Items listed in a dataset
<<<<
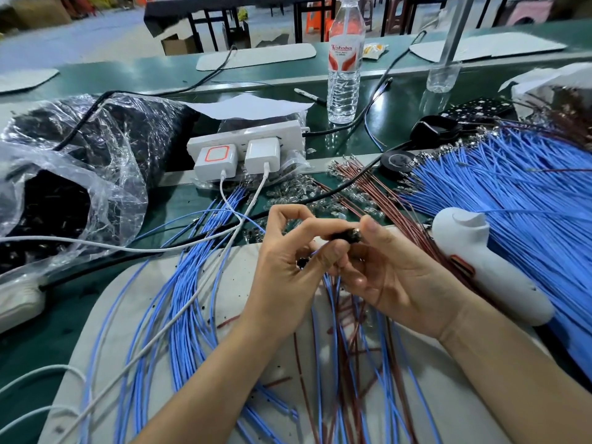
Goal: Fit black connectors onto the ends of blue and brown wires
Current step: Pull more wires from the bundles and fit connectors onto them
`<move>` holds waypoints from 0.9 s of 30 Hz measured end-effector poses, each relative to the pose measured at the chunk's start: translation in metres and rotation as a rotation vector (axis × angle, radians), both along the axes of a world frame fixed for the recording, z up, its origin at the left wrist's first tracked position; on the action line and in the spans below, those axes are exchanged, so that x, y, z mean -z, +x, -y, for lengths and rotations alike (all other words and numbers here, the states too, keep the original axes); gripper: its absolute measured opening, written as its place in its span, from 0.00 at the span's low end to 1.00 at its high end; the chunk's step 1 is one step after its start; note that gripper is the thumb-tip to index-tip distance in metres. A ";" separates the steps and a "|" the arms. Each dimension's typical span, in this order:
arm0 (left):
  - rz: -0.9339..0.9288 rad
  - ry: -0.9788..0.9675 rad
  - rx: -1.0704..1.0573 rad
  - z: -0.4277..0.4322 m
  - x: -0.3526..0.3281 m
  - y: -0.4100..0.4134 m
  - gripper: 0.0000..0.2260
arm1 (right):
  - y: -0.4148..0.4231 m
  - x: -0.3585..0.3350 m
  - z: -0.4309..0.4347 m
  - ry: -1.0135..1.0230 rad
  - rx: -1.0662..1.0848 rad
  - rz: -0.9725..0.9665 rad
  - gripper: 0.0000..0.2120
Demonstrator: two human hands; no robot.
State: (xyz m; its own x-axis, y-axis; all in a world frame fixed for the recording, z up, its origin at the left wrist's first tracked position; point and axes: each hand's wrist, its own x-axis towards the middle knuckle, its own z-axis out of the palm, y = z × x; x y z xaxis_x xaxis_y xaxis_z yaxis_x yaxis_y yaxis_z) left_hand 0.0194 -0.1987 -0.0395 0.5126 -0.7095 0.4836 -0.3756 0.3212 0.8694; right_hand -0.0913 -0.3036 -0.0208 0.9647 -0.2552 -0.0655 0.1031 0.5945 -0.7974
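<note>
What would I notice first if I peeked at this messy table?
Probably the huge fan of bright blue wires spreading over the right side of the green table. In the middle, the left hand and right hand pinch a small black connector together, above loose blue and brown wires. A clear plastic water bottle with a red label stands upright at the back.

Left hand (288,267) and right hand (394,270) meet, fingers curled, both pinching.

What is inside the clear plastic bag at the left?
The plastic bag holds a dark heap of small black parts; crinkled film hides their exact shape.
</note>
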 end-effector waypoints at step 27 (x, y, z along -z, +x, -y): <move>0.362 0.198 -0.229 -0.004 -0.007 0.000 0.07 | -0.002 -0.004 0.005 -0.473 0.302 -0.092 0.04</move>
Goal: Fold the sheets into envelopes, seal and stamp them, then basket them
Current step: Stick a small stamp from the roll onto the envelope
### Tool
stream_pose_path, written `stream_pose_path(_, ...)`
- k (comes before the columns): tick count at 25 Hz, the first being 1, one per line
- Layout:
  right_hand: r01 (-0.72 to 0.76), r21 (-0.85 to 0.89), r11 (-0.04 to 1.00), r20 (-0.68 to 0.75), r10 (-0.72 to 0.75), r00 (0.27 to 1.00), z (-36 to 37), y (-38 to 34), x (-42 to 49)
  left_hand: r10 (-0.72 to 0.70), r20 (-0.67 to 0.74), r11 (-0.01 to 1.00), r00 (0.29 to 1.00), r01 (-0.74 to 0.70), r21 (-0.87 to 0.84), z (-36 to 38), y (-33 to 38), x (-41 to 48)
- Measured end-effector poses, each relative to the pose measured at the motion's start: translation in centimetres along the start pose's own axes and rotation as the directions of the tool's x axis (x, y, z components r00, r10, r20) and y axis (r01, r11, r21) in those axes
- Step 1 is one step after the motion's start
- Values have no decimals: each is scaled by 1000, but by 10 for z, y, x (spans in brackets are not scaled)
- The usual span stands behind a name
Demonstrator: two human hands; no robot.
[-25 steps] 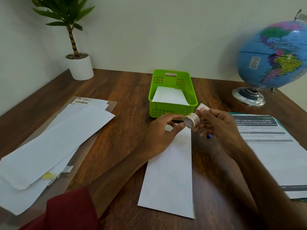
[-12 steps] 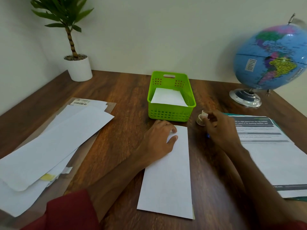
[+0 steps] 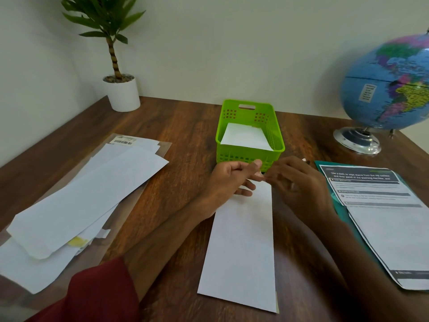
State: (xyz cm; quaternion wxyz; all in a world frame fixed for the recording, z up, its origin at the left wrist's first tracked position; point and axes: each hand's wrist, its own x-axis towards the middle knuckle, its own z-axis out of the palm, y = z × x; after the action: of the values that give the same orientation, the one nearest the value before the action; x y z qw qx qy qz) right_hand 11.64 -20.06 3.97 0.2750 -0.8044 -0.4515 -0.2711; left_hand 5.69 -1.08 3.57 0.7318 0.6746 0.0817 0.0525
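A long white envelope (image 3: pixel 241 247) lies flat on the wooden table (image 3: pixel 181 145) in front of me. Over its far end my left hand (image 3: pixel 229 180) and my right hand (image 3: pixel 299 187) meet fingertip to fingertip. They pinch a tiny, blurred sticker piece (image 3: pixel 263 174) between them. My left hand's lower fingers touch the envelope. Just beyond stands the green basket (image 3: pixel 276 133) with folded white paper (image 3: pixel 246 137) inside. A white bit of the sticker roll (image 3: pixel 304 160) peeks out behind my right hand.
A loose pile of white envelopes and sheets (image 3: pixel 76 201) on clear plastic fills the left side. A printed page on a teal folder (image 3: pixel 380 212) lies at the right. A globe (image 3: pixel 392 89) stands back right and a potted plant (image 3: pixel 120 89) back left.
My right hand set the sticker roll down beside the basket and came back left. My left hand lifted off the envelope's end, and the two hands now meet at the fingertips.
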Motion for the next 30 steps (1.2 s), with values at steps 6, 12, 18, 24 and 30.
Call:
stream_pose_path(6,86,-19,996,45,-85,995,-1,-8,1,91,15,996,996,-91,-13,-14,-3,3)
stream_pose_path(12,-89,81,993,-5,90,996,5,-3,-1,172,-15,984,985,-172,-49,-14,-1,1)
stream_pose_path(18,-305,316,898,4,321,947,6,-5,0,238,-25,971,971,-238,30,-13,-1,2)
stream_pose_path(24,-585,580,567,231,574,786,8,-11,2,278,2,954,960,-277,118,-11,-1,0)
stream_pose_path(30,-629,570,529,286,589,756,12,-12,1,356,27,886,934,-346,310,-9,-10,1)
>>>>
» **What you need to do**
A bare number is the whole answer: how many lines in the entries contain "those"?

» **Output**
2